**Data section:**

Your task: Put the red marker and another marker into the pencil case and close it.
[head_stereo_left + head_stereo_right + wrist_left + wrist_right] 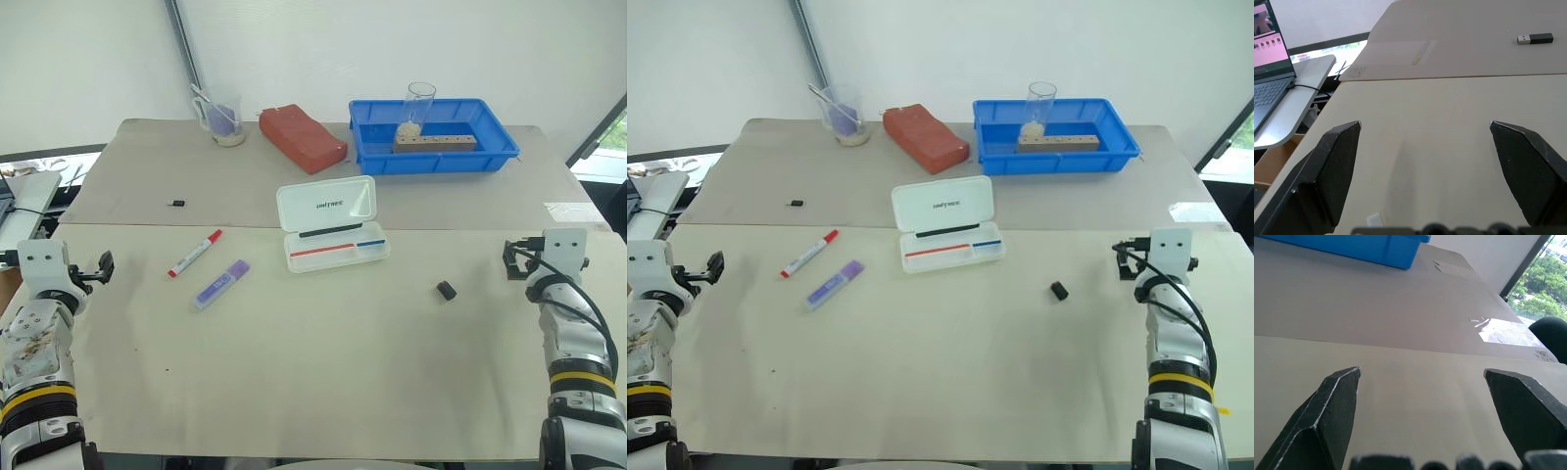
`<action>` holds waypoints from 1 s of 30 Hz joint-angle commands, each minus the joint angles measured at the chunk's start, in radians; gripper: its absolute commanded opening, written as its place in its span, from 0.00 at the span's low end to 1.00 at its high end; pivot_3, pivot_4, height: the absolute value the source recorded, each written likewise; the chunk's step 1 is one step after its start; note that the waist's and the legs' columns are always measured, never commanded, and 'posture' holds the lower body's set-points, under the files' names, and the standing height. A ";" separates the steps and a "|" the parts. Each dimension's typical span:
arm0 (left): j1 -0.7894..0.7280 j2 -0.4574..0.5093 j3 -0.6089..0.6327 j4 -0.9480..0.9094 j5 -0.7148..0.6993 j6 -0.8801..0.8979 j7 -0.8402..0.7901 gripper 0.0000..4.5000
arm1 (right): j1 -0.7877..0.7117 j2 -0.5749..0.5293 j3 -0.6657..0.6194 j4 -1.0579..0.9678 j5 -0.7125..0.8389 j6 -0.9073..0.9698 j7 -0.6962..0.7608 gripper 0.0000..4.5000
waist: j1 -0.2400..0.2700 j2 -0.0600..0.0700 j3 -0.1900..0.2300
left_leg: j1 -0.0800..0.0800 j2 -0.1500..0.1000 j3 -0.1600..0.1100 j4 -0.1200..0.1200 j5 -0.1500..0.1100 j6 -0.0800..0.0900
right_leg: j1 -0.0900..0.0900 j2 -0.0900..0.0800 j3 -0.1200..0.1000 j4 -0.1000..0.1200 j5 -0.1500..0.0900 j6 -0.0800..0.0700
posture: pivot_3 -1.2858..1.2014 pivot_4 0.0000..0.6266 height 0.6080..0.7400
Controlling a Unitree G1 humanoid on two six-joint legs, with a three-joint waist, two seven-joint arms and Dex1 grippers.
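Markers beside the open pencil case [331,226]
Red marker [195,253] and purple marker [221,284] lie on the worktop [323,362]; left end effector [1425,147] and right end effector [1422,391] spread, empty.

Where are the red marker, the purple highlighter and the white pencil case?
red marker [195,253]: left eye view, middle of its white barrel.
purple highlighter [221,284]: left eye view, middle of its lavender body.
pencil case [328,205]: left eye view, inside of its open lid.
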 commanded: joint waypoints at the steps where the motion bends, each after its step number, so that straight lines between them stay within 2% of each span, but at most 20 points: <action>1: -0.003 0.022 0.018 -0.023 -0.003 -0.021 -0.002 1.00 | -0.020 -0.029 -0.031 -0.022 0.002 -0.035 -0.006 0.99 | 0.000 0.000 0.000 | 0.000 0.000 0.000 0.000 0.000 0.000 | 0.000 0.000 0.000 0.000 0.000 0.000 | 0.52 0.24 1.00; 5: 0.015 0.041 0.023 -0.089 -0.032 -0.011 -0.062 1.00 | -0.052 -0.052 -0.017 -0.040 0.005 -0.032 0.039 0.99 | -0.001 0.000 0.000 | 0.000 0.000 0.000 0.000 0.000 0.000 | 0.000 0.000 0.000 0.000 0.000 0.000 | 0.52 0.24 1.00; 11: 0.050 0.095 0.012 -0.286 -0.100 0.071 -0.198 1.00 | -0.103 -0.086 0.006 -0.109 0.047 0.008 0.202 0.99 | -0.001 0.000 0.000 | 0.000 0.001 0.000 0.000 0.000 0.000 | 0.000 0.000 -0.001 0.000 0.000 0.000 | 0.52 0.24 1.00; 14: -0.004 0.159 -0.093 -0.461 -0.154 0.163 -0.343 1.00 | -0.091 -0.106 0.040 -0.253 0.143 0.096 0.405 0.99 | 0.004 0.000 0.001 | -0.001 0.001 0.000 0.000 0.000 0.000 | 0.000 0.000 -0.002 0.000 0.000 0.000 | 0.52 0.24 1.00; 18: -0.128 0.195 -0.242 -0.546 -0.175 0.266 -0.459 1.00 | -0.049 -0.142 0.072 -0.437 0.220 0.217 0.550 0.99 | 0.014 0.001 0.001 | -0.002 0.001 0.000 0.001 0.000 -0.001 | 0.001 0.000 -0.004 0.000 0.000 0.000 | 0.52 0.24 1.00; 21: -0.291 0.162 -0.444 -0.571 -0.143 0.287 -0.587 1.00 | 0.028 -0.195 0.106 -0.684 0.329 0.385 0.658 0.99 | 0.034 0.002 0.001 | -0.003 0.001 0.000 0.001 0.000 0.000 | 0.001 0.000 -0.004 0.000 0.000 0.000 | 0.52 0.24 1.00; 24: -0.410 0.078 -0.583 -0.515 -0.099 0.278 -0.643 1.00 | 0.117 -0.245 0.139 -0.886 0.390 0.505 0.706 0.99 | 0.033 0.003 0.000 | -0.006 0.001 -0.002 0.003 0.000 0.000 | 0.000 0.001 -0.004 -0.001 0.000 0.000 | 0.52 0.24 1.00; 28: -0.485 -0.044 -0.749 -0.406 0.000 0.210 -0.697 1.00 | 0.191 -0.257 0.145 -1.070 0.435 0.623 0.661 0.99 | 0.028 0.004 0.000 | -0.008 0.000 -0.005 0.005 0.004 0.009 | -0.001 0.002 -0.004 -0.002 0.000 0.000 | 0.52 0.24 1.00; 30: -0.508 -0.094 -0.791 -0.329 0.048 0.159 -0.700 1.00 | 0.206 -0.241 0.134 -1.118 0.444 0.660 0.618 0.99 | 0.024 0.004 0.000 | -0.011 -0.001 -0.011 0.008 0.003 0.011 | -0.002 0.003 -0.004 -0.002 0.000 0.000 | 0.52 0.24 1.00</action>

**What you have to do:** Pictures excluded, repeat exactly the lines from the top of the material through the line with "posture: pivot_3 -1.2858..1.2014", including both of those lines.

**Finished task:**
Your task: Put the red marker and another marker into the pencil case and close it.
[head_stereo_left + head_stereo_right + wrist_left + wrist_right] 
`<action>` holds waypoints from 1 s of 30 Hz joint-angle commands, each minus the joint angles measured at the chunk's start, in radians; gripper: its absolute commanded opening, written as its place in its span, from 0.00 at the span's low end to 1.00 at its high end; pivot_3, pivot_4, height: the absolute value the source recorded, each written likewise; the chunk's step 1 is one step after its start; note that the waist's and the legs' columns are always measured, never commanded, and 'posture' holds the lower body's set-points, under the files' names, and the standing height. A ";" separates the steps and a "|" the parts. Each dimension's typical span:
arm0 (left): j1 -0.7894..0.7280 j2 -0.4574..0.5093 j3 -0.6089..0.6327 j4 -0.9480..0.9094 j5 -0.7148..0.6993 j6 -0.8801..0.8979 j7 -0.8402..0.7901 gripper 0.0000..4.5000
arm1 (right): j1 -0.7877..0.7117 j2 -0.5749..0.5293 j3 -0.6657..0.6194 j4 -1.0579..0.9678 j5 -0.7125..0.8389 j6 -0.9073..0.9698 j7 -0.6962..0.7608 gripper 0.0000..4.5000
waist: j1 -0.2400..0.2700 j2 -0.0600..0.0700 j3 -0.1900..0.2300
left_leg: j1 -0.0800..0.0800 j2 -0.1500..0.1000 j3 -0.1600..0.1100 j4 -0.1200..0.1200 j5 -0.1500..0.1100 j6 -0.0800..0.0900
right_leg: j1 -0.0900..0.0900 j2 -0.0900..0.0800 j3 -0.1200..0.1000 j4 -0.1000..0.1200 j5 -0.1500..0.0900 j6 -0.0800..0.0700
posture: pivot_3 -1.2858..1.2014 pivot_4 0.0000..0.6266 height 0.6080..0.7400

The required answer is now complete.